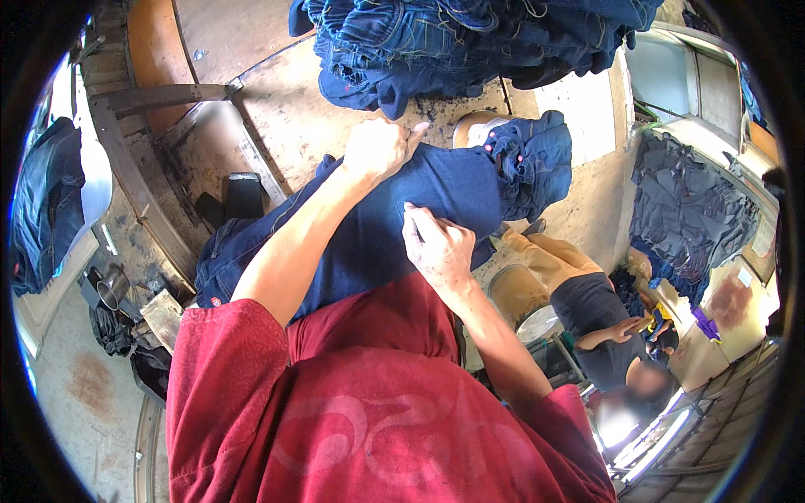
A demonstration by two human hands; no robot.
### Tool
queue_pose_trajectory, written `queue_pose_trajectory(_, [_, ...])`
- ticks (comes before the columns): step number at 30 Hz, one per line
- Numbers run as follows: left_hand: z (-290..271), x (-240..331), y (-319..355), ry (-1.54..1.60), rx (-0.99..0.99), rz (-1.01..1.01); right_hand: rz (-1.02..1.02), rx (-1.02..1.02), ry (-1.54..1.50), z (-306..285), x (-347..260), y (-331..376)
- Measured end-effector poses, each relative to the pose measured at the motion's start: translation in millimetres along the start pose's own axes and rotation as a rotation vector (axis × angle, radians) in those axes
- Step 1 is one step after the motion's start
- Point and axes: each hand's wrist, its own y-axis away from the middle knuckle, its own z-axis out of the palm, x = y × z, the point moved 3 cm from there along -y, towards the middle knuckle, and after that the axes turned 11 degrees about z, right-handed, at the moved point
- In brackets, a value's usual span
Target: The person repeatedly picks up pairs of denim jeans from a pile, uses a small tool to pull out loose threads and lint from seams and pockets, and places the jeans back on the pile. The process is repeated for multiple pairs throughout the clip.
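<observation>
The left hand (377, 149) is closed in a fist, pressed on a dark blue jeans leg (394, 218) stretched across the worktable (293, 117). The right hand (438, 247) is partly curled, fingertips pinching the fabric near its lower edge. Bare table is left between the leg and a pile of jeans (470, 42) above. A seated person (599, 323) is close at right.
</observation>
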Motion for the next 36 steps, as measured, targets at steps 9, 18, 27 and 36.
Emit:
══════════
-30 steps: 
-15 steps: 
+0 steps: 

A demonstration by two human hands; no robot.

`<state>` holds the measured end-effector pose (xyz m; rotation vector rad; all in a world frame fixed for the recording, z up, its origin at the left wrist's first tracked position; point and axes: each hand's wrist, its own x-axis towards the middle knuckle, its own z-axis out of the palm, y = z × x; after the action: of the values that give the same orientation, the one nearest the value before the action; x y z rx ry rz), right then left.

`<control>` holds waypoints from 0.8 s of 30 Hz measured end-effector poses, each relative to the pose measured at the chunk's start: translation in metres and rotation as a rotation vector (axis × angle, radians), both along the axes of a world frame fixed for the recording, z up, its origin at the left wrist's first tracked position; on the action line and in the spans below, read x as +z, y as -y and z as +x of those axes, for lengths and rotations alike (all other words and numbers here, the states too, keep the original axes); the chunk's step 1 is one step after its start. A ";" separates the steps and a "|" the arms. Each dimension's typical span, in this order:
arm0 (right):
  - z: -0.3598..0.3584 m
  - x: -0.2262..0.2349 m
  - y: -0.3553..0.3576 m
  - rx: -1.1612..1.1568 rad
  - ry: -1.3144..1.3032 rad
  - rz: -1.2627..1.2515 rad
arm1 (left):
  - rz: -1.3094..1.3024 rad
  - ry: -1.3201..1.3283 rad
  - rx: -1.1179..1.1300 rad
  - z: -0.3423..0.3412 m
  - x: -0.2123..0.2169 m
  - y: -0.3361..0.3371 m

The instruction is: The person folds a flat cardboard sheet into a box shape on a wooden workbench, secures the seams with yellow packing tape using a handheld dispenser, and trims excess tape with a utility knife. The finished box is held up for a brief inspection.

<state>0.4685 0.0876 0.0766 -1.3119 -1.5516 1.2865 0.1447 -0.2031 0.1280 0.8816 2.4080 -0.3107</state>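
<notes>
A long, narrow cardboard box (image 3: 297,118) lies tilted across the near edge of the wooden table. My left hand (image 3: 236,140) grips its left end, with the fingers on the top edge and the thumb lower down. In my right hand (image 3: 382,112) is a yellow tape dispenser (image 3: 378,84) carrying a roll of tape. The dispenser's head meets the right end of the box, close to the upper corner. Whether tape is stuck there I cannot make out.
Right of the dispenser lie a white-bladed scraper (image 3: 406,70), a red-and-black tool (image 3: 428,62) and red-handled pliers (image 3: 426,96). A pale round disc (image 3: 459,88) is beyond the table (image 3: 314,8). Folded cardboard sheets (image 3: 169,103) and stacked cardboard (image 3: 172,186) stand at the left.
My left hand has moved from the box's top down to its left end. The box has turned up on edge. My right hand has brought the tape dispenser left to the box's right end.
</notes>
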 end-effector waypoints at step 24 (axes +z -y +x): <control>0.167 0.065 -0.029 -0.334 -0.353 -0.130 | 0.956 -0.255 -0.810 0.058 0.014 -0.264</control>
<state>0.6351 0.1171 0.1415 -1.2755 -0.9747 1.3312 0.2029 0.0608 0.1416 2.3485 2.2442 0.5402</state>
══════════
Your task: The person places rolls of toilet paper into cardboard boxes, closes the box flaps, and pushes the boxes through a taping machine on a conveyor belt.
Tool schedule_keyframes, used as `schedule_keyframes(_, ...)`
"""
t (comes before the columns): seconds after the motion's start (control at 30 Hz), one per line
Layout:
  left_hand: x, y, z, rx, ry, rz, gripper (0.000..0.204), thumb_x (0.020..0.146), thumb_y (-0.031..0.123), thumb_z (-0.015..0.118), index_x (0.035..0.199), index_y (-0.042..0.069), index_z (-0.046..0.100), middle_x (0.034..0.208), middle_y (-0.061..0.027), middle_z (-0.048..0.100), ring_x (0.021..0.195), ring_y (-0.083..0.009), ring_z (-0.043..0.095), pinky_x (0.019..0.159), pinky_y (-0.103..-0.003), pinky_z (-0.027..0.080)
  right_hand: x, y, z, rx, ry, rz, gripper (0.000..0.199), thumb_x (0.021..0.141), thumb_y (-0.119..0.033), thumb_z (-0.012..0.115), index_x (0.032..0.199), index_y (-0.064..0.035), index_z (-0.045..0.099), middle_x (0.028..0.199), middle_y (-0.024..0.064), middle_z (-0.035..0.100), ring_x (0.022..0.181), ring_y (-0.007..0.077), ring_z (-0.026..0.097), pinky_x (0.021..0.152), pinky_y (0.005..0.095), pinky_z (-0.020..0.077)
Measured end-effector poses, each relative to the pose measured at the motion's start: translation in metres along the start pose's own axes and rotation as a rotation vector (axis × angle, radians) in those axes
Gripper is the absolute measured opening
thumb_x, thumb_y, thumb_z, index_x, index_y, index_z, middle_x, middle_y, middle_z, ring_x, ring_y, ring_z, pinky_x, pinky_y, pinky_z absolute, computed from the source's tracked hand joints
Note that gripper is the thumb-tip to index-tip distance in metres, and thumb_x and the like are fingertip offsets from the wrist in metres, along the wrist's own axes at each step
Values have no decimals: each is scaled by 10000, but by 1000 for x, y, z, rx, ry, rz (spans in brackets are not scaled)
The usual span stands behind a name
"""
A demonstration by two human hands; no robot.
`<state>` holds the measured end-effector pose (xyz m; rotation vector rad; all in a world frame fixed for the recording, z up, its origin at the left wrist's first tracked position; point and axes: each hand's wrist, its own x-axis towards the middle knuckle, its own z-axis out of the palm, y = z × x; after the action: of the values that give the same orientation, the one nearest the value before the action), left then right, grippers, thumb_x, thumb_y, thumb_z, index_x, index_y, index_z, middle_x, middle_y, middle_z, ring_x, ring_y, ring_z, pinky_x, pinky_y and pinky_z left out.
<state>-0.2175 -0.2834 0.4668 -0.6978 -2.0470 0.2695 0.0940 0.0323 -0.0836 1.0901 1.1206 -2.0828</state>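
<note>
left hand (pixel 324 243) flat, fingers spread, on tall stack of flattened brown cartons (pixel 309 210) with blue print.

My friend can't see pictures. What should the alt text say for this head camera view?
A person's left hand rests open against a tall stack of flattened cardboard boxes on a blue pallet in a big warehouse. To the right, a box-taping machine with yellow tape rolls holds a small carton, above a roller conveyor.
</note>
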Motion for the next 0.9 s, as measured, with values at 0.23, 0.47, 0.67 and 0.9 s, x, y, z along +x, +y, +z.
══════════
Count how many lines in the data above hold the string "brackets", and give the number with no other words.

Exercise solution
2